For the modular surface with the standard fundamental region it
produces a bi-infinite sequence of non-zero integers which records
oriented excursions of the geodesic into the cusp.
Another method, which we call arithmetic, is specific for the
modular surface and uses continued fraction expansions of the end
points of the geodesic at infinity and so-called "reduction theory".
This method of study and classification of integral binary quadratic
forms goes back to a 1801 work of Gauss. In the second half of
the XIX century Dirichlet described Gauss's reduction algorithm using
simple continued fractions, and Markov and Hurwitz extended
it to classify binary quadratic forms with real coefficients. This
method was introduced to dynamics by a 1924 paper of Artin, where
he used it to exhibit dense geodesics on the modular surface.

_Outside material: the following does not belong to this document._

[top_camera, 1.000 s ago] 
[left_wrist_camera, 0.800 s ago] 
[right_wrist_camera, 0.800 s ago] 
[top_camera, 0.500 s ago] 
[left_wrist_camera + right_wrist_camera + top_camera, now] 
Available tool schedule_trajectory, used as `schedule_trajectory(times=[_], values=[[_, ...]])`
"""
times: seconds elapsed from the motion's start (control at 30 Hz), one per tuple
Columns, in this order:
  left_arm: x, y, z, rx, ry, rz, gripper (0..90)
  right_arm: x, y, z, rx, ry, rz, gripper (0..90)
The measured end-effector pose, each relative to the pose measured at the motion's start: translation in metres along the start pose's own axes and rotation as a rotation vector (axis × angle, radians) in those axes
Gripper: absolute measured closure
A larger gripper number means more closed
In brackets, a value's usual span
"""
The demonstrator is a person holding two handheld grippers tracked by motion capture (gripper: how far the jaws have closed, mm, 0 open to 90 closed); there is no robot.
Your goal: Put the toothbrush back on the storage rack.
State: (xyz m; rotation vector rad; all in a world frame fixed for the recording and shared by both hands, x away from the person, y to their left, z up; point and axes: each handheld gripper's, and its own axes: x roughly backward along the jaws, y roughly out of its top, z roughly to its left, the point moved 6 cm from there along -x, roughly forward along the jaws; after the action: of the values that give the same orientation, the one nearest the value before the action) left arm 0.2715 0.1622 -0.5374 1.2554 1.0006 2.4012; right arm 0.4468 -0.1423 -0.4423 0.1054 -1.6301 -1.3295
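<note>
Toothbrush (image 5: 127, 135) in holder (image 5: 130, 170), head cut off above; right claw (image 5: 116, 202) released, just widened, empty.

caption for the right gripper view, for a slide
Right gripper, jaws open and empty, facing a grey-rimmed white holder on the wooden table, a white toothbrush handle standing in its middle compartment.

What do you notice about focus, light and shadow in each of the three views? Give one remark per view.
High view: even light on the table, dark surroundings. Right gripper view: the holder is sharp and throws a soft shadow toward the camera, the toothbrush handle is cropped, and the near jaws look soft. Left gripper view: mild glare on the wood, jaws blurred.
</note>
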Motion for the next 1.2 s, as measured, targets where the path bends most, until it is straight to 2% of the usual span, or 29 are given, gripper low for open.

For 80 years these classical works provided inspiration for
mathematicians and a testing ground for new methods in dynamics,
geometry and combinatorial group theory. Major contributions were made
by R. Bowen, C. Series, R. Adler and L. Flatto, D. Grabiner and
J. Lagarias, P. Arnoux, who interpreted the classical
works in the modern language of symbolic dynamics and expanded
the field.
Quite surprisingly, there was still room left for new results in
this well-developed area.
We will present three arithmetic methods for coding oriented
geodesics on the modular surface using various continued fraction
expansions and corresponding reduction theories and show that the
space of admissible coding sequences for each code is a one-step
topological Markov chain on a countable alphabet, or sometimes a
Bernoulli system. In contrast with arithmetic codes, the set of
admissible geometric coding sequences is quite complicated. We will
identify a maximal one-step topological Markov chain of
admissible geometric codes, and other classes of admissible geometric
codes for which geometric and arithmetic codes coincide and which are
mysteriously related to the five Platonic solids.